No soy escritor, aunque curiosamente he podido experimentar lo que se siente escribiendo un libro.
En cierta manera ha sido algo parecido a lo que podría sucederle a un labrador que, al sembrar su bancal descubre, escondidos y enterrados en él, los restos diseminados de una vasija milenaria. Aunque nuestro labrador no es arqueólogo, descubre cómo la misma tierra que le devuelve frutos durante la cosecha, le entrega también tesoros enterrados cuya aparición puede tal vez cambiar su destino y el del pequeño bancal. La historia que se empieza a reconstruir a partir de los restos de la vasija milenaria, empieza germinando en su cabeza y lo que, a primera vista, parecen inconexos trozos de barro cocido, conforman en su mente todo un relato de antiguas culturas y antiguos pobladores que, en tiempos muy lejanos, también habitaron la tierra sobre la que él se asienta.
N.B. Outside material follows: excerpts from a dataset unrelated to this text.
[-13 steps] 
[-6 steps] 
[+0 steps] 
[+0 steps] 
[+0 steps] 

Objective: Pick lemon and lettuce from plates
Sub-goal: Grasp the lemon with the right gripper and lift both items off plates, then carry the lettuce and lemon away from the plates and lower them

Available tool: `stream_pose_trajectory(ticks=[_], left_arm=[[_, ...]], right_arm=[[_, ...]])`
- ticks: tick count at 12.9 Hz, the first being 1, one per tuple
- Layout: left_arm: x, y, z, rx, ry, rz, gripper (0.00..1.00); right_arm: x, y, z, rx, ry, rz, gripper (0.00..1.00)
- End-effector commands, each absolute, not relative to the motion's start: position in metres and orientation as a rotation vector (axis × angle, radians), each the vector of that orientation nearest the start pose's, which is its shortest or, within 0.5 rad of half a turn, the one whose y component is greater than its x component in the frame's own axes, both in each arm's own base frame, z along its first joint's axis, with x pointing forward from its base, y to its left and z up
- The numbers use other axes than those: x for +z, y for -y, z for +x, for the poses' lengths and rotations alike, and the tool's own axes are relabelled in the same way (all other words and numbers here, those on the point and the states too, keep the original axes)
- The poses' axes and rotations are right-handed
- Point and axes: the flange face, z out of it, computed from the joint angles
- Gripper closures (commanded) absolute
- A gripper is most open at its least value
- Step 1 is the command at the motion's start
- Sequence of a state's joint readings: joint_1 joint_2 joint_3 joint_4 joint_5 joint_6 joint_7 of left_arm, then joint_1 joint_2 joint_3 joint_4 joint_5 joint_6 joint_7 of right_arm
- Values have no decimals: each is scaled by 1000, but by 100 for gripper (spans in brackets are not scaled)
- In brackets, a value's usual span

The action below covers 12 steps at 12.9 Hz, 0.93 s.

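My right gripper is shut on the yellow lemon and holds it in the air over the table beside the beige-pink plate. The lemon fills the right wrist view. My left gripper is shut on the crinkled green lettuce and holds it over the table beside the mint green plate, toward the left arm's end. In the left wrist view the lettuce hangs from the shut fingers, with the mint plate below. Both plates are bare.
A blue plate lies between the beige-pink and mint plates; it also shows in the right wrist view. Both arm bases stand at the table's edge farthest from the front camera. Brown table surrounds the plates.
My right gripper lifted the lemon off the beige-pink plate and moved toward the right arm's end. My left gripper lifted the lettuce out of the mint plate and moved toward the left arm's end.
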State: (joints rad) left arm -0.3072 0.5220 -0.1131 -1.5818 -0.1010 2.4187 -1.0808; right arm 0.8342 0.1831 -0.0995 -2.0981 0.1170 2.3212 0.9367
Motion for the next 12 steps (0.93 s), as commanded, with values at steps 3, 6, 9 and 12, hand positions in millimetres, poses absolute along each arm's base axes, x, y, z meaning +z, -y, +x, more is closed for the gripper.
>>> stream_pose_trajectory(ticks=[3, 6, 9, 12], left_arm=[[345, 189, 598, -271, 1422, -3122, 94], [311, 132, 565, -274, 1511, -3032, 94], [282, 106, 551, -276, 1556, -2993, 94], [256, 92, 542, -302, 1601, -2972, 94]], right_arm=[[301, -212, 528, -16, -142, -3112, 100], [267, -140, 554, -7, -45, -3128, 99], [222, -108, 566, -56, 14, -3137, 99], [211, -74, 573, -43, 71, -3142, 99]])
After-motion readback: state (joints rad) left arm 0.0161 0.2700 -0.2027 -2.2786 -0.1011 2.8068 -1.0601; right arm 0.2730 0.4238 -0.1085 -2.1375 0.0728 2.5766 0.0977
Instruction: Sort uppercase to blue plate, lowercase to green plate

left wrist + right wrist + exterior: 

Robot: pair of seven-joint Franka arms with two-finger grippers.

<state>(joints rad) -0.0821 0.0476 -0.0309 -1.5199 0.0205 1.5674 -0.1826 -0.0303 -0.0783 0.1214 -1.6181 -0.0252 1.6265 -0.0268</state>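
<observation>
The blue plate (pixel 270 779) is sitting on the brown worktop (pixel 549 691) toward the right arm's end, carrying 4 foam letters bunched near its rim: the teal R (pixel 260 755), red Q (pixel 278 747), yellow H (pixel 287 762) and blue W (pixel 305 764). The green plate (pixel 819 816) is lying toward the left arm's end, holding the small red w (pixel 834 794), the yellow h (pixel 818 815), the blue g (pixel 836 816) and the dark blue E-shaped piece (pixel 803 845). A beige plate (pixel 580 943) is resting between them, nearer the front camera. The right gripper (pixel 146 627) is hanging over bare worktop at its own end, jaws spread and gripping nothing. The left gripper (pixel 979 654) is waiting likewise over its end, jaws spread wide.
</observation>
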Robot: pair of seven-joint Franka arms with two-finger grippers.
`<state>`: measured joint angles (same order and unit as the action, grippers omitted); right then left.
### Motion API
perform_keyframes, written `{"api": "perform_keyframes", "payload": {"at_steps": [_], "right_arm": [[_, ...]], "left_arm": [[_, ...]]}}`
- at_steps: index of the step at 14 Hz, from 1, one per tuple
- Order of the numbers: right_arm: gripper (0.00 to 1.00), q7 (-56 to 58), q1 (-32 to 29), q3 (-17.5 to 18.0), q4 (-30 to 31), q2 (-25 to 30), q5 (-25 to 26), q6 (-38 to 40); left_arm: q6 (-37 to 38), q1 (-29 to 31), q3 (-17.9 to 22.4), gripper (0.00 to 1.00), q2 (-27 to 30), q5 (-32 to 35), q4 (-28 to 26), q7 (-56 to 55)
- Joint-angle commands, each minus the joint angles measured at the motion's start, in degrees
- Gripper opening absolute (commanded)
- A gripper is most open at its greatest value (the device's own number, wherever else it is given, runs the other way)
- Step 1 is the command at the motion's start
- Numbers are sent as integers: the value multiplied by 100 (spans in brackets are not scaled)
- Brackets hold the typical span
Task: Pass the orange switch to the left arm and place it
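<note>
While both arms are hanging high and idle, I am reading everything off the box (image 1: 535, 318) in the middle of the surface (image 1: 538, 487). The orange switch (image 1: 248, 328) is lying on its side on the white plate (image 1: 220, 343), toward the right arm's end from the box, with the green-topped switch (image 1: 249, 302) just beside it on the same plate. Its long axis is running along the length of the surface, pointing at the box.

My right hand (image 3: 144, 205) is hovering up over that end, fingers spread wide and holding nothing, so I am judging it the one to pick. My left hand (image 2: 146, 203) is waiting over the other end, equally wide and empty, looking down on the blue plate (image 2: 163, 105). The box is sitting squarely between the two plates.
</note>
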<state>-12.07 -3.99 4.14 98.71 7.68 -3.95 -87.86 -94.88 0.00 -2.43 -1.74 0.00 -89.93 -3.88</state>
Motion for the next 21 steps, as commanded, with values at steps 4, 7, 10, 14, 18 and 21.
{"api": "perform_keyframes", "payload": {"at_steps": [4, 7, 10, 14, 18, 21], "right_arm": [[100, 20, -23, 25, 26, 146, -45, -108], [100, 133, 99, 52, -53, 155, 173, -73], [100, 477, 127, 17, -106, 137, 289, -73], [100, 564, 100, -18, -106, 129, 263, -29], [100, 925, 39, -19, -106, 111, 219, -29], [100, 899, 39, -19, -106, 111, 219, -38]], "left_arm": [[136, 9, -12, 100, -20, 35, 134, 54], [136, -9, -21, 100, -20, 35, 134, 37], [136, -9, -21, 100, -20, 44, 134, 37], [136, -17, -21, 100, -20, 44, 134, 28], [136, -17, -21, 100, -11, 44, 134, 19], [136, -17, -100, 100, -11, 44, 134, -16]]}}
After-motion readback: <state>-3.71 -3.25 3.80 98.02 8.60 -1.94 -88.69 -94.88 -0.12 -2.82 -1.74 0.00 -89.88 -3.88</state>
Tal vez incluso hasta la propia vasija sea barro amasado y cocido del propio bancal. El labrador es consciente de cómo algo nuevo germina, crece y se multiplica, aún sin haber enterrado semilla alguna en el bancal pues, sorprendentemente, el proceso seguido ha sido justamente el contrario: ha desenterrado las huellas con las que ahora reescribe toda una historia plena de sentido y de significado.
Esta imagen del descubrimiento de los restos de la vasija milenaria se parece tanto a mi experiencia al «re-construir» Ángelus que me recuerda nítidamente cómo, sin saber que se trataba de un libro, fui dándole forma entre mis manos cuando el sentido empezó a clarificarme su mensaje.
Aún hoy, después de haber leído y releído tantas veces este libro, sigo descubriendo cada día y con cada nueva lectura una nueva dimensión de ese universo infinito que se halla escondido en él.